Overexpression experiments have demonstrated that cleavage of BAFF occurs at its furin recognition site (1,3). Our results strongly suggests that this site is also used in primary cells naturally expressing BAFF, such as DC. This is in agreement with the processing described at this furin site for transformed myeloid cells (13) and consistent with detection of BAFF in the sera of patients with autoimmune diseases (29,30). We did not detect BAFF secretion in T cells. This is likely due to the lower expression level of this molecule rather than an absence of BAFF cleavage in T cells. Indeed, biochemical studies with a furin synthetic substrate as described by Leitlein et al. (31) indicate the presence of functional furin(s) in cellular lysates from activated T cells (data not shown). These studies confirm that DC produced and released BAFF protein.
We previously demonstrated that recombinant BAFF co-stimulates T cells (7). It was important to test whether endogenous expression of BAFF triggers this biological effect. In an anti-CD3 T cell stimulation assay using purified T cells or unseparated PBMC, the BAFF antagonist TACIIg significantly blocked T cell activation, especially when unseparated PBMC where used. This result is concordant with the inhibition obtained with TACIIg by Wang et al. in a similar assay with murine splenocytes cells (11). Since we did not observe any detectable APRIL (the second TNF ligand binding to TACI) expression in T cells, this indicates that endogenous BAFF co-stimulates T cells in an autocrine fashion. Contrary to T cells, we observed that APRIL is co-expressed with BAFF in APC, consistent with previous reports (21,32,33). The inhibition observed in our experiments with soluble BAFF-R identifies BAFF as the TACI ligand produced by APC and providing T cell co-stimulation. The almost complete inhibition obtained with BAFF-RIg in this experiment indicates that BAFF is mandatory for this co-stimulation pathway. We do not find any evidence indicating a role for APRIL in this T cell activation assay.
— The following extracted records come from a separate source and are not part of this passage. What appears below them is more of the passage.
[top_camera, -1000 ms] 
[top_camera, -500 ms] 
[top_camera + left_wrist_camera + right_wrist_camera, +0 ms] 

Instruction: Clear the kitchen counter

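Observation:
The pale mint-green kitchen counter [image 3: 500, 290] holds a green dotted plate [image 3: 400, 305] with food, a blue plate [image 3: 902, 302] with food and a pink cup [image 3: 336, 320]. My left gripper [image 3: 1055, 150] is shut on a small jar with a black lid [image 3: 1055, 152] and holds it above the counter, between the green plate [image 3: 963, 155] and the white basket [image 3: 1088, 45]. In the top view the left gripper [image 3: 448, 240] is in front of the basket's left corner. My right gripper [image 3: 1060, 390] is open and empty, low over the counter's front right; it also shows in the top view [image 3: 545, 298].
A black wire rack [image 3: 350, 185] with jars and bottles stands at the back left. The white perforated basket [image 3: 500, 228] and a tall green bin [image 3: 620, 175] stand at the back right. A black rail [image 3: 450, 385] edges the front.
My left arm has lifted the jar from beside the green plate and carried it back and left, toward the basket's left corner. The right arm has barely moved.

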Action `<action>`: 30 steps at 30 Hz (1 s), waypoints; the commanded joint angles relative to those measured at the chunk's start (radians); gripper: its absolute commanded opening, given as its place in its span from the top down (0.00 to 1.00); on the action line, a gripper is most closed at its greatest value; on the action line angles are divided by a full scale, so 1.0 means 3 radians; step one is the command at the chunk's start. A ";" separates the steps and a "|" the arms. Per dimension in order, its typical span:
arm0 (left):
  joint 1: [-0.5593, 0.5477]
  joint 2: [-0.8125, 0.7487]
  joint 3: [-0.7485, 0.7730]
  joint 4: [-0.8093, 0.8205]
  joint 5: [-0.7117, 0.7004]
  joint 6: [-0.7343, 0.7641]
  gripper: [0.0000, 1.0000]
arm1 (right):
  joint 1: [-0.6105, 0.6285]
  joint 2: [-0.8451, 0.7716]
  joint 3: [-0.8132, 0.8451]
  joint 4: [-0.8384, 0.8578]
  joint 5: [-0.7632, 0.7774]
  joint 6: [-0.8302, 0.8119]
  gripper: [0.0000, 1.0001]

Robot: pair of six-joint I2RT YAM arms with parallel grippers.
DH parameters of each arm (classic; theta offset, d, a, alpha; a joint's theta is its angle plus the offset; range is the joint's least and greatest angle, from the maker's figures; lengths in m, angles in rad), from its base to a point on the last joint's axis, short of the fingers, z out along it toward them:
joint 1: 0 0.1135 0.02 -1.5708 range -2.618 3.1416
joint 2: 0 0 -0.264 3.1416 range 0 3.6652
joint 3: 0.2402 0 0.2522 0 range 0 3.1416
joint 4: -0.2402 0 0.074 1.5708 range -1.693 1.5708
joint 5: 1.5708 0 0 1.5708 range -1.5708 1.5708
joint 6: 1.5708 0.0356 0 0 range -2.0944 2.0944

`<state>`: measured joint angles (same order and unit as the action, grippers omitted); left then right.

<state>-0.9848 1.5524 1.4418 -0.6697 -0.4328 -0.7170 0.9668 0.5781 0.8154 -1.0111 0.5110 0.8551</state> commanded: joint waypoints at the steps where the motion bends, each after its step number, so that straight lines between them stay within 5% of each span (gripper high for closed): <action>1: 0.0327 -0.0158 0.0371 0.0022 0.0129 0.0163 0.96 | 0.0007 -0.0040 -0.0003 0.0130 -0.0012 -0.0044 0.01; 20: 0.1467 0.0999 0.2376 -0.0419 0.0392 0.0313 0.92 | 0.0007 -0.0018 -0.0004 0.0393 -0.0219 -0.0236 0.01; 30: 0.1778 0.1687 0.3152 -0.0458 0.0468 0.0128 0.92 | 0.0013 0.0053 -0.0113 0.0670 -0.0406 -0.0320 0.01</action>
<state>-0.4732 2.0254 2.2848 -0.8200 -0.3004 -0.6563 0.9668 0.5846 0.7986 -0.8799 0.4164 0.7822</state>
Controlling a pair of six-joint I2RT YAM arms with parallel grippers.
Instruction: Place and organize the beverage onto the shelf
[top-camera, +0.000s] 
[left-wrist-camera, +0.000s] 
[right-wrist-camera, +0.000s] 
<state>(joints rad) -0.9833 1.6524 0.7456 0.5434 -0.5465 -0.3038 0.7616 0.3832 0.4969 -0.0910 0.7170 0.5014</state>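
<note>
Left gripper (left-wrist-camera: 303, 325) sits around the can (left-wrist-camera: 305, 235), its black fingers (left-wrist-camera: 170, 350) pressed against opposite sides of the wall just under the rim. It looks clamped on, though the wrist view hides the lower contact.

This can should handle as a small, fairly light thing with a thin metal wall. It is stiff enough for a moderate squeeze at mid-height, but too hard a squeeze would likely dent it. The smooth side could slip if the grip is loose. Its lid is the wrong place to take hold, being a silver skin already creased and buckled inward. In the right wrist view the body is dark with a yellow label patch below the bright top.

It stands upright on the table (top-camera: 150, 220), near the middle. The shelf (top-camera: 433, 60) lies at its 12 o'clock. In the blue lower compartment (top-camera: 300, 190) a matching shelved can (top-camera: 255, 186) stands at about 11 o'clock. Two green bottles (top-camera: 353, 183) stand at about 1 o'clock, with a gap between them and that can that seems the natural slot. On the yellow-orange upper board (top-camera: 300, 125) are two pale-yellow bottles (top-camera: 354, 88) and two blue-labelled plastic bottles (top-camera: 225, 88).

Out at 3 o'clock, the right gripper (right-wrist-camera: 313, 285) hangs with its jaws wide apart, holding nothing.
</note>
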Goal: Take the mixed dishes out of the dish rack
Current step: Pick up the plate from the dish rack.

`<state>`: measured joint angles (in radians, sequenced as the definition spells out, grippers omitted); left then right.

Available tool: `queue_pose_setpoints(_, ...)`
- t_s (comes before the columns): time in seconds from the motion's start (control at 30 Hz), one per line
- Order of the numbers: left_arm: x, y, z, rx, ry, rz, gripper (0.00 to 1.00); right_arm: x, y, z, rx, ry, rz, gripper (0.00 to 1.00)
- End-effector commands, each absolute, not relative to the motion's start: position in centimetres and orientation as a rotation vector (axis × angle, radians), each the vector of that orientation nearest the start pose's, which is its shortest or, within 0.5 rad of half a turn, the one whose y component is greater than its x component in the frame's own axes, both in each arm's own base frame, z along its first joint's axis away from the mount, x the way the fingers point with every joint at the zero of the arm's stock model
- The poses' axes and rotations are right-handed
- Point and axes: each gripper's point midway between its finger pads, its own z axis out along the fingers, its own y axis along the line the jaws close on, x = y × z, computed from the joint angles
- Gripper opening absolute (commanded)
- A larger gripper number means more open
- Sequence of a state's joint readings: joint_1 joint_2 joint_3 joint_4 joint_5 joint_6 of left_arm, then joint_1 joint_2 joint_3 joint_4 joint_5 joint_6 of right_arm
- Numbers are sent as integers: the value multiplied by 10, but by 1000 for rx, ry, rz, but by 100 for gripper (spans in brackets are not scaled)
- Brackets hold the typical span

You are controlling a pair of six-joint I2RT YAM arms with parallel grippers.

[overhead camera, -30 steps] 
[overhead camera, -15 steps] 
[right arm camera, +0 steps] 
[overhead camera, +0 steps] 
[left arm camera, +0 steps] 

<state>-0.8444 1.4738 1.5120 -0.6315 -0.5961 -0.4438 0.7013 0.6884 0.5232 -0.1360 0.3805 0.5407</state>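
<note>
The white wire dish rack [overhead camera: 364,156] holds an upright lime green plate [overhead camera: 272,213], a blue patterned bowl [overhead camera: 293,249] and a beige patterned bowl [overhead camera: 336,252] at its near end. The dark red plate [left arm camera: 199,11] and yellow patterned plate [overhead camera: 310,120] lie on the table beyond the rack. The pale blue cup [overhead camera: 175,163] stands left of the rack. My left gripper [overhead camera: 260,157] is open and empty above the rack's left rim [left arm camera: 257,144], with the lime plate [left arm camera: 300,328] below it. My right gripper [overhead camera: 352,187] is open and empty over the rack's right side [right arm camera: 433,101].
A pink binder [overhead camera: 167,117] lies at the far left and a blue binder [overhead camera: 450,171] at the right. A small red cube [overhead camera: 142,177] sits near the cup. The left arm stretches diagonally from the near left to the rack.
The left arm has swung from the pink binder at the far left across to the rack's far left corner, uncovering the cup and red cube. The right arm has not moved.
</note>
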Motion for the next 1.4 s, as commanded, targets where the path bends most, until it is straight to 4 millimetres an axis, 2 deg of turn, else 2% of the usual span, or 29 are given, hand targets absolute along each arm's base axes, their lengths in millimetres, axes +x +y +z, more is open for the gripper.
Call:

To date, three receptors have been described for BAFF: BAFF receptor (or BR3) (23,24), BCMA and TACI (19,20,34). BAFF receptor and TACI have been previously reported expressed in T cells (23,35). The recently described pro-apoptotic signaling property described for TACI in B cells (36) is an argument against a T cell co-stimulatory activity for this receptor. BAFF receptor may therefore be the receptor involved in the T cell co-stimulation pathway described here. Additional experiments are needed to clarify this issue. The results presented here indicate that BAFF, in addition to its B cell stimulatory activity, also provides T cell co-stimulation. Its high expression in APC that can be up-regulated upon maturation indicates that BAFF may act preferentially when professional APC present an antigen to T cells. Its lower expression in T cells indicates that BAFF may also act in an autocrine fashion.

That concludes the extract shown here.